Today brides use Anomalie to work with stylists to create made-to-order wedding dresses that the brand says are made of the same premium fabrics and materials as premier bridal designers — without the comparable prices. A dress from the Silicon Valley-based startup costs between $1,000 to $1,500 and is completed in about five months. Anomalie has surpassed $1M in revenue and raised $4.5M in funding, with primary investment from Maveron and Lerer Hippeau. I spoke with Voorhees about her career path and advice.
You previously worked in product development for Nike, M.Gemi and Apple. How has that experience helped you build Anomalie?
I credit these experiences to helping us think big at Anomalie. The factories I managed for Nike and Apple had tens of thousands of people working on one shift – and what most people don’t realize is that these products, even Apple devices, are made almost entirely by hand. My job was to create detailed process maps that would ensure production of shoes or complicated electronics could be broken down into simple, repeatable steps.
Our insight at Anomalie is that wedding dresses can be broken down into finite variables — limited silhouettes, bodice constructions, fabrics and colors — and that mass production of “custom” dresses is achievable with enough scale.
All other e-commerce wedding dress companies are online boutiques that sell limited, set styles of dresses. There are some great designers running these companies, but this model doesn’t solve core pain points around selection, customization and price. Our aspiration is to fundamentally change how wedding dresses, and eventually other garments, are ordered, developed, manufactured and delivered to women. As we are creating thousands of custom dresses in our second year, we’re increasingly able to spot trends and make operations more efficient to accomplish this goal of mass customization.
What has been the biggest challenge and, on the flip side, the biggest reward of starting Anomalie?
The existential challenge for our company will always be delivering incredible dresses on time. Our early employees and I knew each bride’s story and dress specifications for our first 1,000 dresses. We’re obviously creating more scalable structures, but the level of customer obsession from our early days must scale. Every dress is contributing to a moment our customer will remember for the rest of her life, which is an amazing privilege.

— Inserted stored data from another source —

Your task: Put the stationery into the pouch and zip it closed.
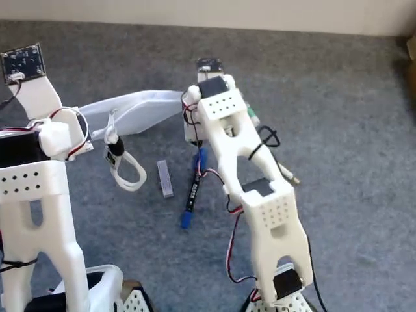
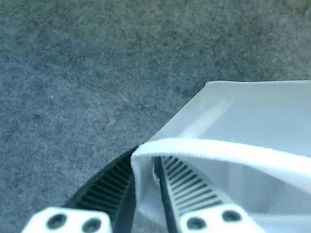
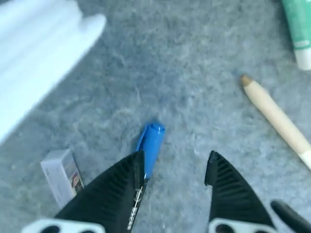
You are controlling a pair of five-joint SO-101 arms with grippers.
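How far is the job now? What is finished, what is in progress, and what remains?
Done: nothing looks packed yet. In hand: the left hand grips the edge of the pouch; the right hand hangs open over the blue pen. Left: the pen, the small box, the pencil and the green tube all lie on the grey surface outside the pouch, so all must go in, then the zip closed.

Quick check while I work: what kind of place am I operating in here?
Probably a small indoor tabletop workspace, a hobby or lab setup: a grey carpet-like mat covers the surface, white plastic robot arms stand on it, and a white pouch and a blue pen are the work pieces.
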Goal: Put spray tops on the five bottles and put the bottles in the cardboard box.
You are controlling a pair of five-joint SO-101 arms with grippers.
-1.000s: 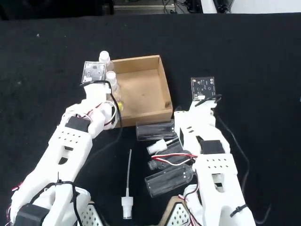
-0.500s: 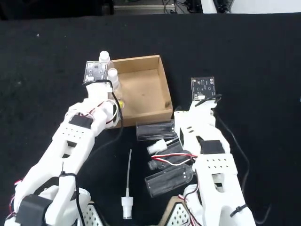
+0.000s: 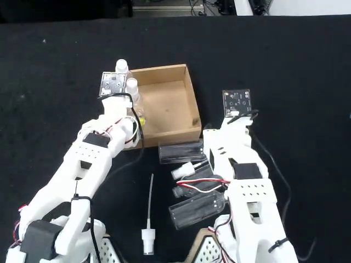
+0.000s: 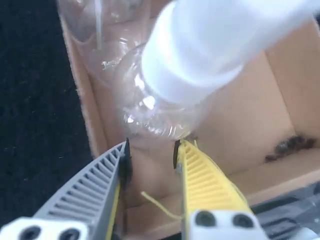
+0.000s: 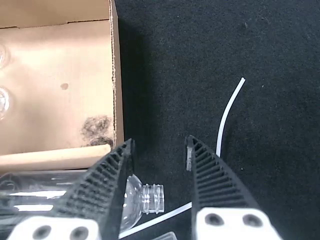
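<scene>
The cardboard box (image 3: 167, 107) sits mid-table. Two clear bottles with white spray tops stand at its left wall, one at the back corner (image 3: 122, 67) and one (image 3: 131, 85) in front of it. My left gripper (image 4: 151, 154) is shut on the lower body of that front bottle (image 4: 165, 112), its white top (image 4: 215, 45) close to the camera. Three uncapped bottles (image 3: 181, 150) (image 3: 193, 189) (image 3: 197, 211) lie beside my right arm. My right gripper (image 5: 157, 150) hangs open over the black table, just above a bottle neck (image 5: 150, 197). A loose spray top (image 3: 186, 169) lies among the bottles.
Another spray top (image 3: 148, 238) with a long dip tube lies near the front edge between the arms. A thin white tube (image 5: 227, 112) lies on the cloth beyond my right gripper. The box's near wall (image 5: 113, 75) is close to the right gripper.
My left arm has shifted slightly rightward and away, carrying the front bottle a little further over the box's left side. The right arm has stayed still.
</scene>
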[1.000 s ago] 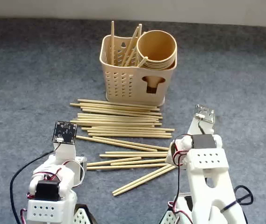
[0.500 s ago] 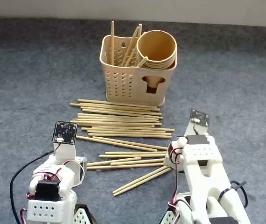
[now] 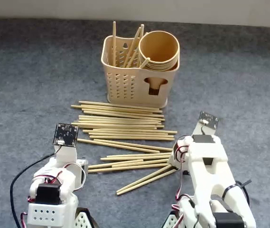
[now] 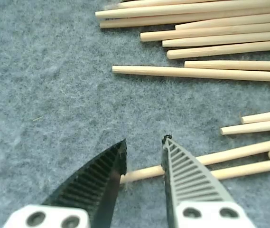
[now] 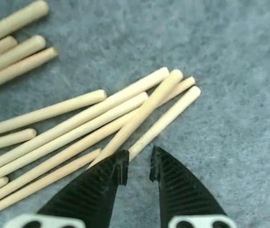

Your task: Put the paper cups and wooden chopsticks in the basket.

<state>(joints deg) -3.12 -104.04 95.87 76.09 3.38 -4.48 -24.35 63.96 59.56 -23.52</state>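
Note:
A beige basket (image 3: pixel 134 88) stands at the back of the grey carpet. Stacked paper cups (image 3: pixel 159 47) fill one side of it and a few wooden chopsticks (image 3: pixel 126 43) lean in the other. Many loose chopsticks (image 3: pixel 123 124) lie in front of the basket. My left gripper (image 4: pixel 144 144) hangs open low over the carpet, with one chopstick end (image 4: pixel 142 173) lying between its fingers. My right gripper (image 5: pixel 138 153) is narrowly open at the near ends of a slanted bundle of chopsticks (image 5: pixel 125 118), and one stick (image 5: pixel 168 116) runs into the gap.
The left arm (image 3: pixel 59 178) and the right arm (image 3: pixel 206 175) stand at the front edge, either side of the chopstick pile. Bare carpet (image 3: pixel 35 80) lies left and right of the basket.
The right arm has swung slightly left and back, dipping lower over the sticks. The two slanted chopsticks near it have shifted a little. The left arm has kept still.

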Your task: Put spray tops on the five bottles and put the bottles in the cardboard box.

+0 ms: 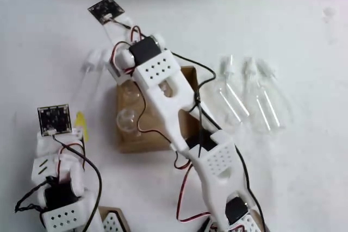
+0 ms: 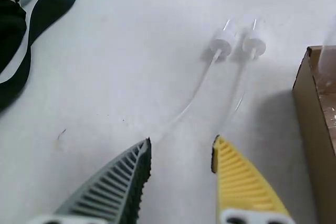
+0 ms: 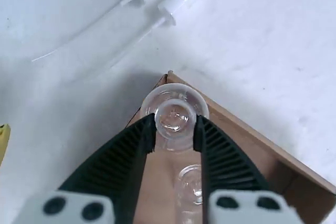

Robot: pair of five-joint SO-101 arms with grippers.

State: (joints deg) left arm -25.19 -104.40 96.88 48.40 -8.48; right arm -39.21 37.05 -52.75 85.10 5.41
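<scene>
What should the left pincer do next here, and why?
Probably lower the left pincer onto a spray top. Its jaws stand open above the table, that top and a second one lie loose ahead, and the right pincer holds a bottle, apparently uncapped, in the cardboard box.

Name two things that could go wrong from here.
The right pincer grips a smooth, clear bottle at the corner of the box; the bottle may slip or catch on the wall. Two spray tops lie loose with their thin tubes close together, so the open left pincer might snag both or bend one.
</scene>
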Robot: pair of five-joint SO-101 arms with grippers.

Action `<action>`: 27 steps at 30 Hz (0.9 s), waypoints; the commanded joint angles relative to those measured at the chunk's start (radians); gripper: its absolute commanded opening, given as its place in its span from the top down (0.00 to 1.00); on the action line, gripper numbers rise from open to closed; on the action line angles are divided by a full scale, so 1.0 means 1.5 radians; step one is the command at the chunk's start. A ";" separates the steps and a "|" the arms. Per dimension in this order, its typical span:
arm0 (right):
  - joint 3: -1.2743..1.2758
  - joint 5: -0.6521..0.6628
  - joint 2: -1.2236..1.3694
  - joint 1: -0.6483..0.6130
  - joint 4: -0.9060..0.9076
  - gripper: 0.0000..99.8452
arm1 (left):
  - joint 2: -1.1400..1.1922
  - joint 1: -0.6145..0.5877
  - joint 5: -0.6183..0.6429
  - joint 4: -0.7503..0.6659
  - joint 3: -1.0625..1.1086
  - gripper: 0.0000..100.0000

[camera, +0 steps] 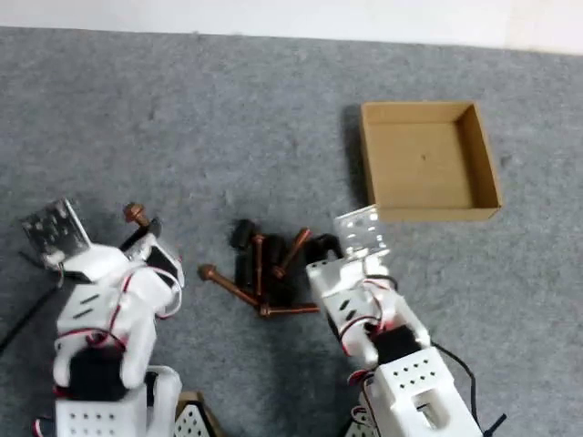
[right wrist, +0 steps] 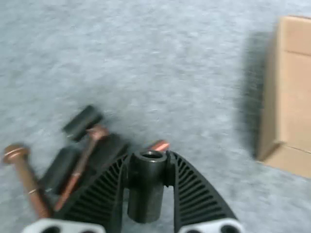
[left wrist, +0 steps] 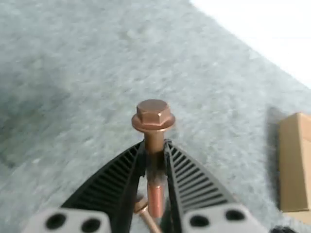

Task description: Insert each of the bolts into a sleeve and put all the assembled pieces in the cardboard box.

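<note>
The left jaws are gripping a copper bolt (left wrist: pixel 153 119) by its shank at the left of the counter (camera: pixel 182 118). The right jaws are clamping a black sleeve (right wrist: pixel 147 187) beside the loose pile of bolts and sleeves (camera: pixel 260 273). The cardboard box (camera: pixel 437 215) is sitting at the far right.

From here, the grey felt-like table cover (camera: pixel 182 118) lies bare across the far side and right up to the open-topped brown cardboard box (camera: pixel 428 215), whose upright walls block any low sideways approach. A loose heap of copper-coloured bolts and black sleeves (camera: pixel 269 273) clutters the gap between the left white arm (camera: pixel 105 309) and the right white arm (camera: pixel 364 300).
</note>
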 commanded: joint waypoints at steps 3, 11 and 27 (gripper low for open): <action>-0.007 0.006 -0.016 -0.020 -0.022 1.00 | -0.145 0.014 -0.005 -0.122 0.097 1.00; -0.006 0.038 -0.016 -0.076 -0.018 1.00 | -0.131 0.072 -0.004 -0.229 0.165 1.00; -0.006 0.081 -0.038 -0.094 -0.012 1.00 | -0.131 0.235 -0.003 -0.358 0.165 1.00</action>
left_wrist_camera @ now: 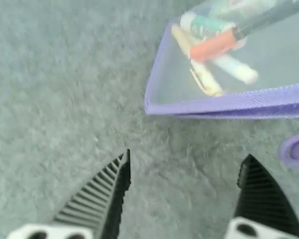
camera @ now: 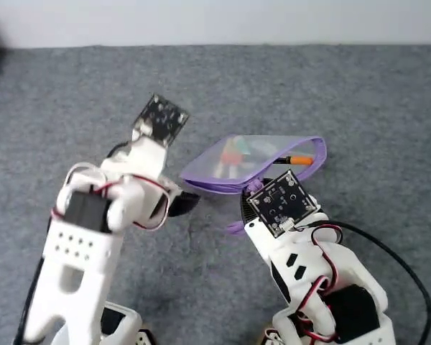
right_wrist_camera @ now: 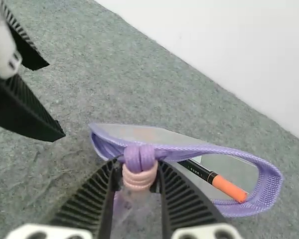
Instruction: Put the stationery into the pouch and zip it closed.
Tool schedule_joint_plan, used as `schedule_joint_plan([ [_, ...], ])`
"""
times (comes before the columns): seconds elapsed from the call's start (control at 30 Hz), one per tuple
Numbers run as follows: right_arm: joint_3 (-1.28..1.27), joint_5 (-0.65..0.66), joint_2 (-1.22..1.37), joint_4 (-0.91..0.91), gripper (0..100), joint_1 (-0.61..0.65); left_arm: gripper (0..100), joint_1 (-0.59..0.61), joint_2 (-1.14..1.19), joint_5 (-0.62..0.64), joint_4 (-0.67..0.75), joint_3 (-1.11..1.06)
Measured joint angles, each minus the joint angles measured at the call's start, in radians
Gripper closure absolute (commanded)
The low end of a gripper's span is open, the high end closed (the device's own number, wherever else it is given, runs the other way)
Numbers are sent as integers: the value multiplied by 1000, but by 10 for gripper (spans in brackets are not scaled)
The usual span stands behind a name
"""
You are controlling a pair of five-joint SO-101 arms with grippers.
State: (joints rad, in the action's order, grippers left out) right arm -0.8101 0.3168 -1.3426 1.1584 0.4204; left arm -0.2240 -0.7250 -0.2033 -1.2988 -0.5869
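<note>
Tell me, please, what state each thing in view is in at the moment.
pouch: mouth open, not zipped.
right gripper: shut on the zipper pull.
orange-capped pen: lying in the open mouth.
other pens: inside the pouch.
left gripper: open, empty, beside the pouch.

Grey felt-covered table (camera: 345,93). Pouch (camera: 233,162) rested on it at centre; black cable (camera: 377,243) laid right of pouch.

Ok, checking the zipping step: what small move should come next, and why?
Probably: the left gripper eases forward and pinches the pouch at its near corner. The right gripper is shut on the zipper pull, the mouth is open, and the left gripper is open just short of the pouch, anchoring nothing.
</note>
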Motion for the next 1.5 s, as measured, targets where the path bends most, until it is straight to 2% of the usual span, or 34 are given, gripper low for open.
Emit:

Our greatest reward, by far, is making a difference for our customers. We have been amazed at how broken the wedding dress industry is and how many women feel left out of the process. We’ve made dresses from women size 00 to 32 and our proudest moments are hearing from customers about how we brought them more joy on such an important day.
You’ve raised over $4 million in funding. What advice do you have for female founders raising venture capital for female-focused businesses like Anomalie?
It is the golden age to be a female entrepreneur – particularly in retail. So many of the most exciting, innovative retail companies right now were started by women for women – from Rent the Runway to M.Gemi to Glossier to ThirdLove to Zola.
Stitch Fix, a company overlooked early on by many venture capitalists, has been one of the most successful technology initial public offerings in recent memory. Retail is changing dramatically, and there’s an understanding from investors that there are many pain points, especially for women, that need better solutions.
For women looking to raise money – here are some lessons from my experience. First, make sure you have an unshakable conviction in your head that your idea will be a billion-dollar opportunity and will benefit from scale. Venture capital economics depend on this, and some businesses are better suited to bootstrapping. For Anomalie, we think vertical integration with significant scale is the only way we can achieve our vision of affordable “mass customization” for brides.
Second, you need to be comfortable with the fact that you will be prioritizing this startup above almost everything for the next decade. If you want to spend significant quality time with your family, children, friends or spouse – you shouldn’t do it. This is advice given by Y Combinator, and I think it is true: I don’t think there are many successful companies where the founders weren’t obsessed with success to an unhealthy degree.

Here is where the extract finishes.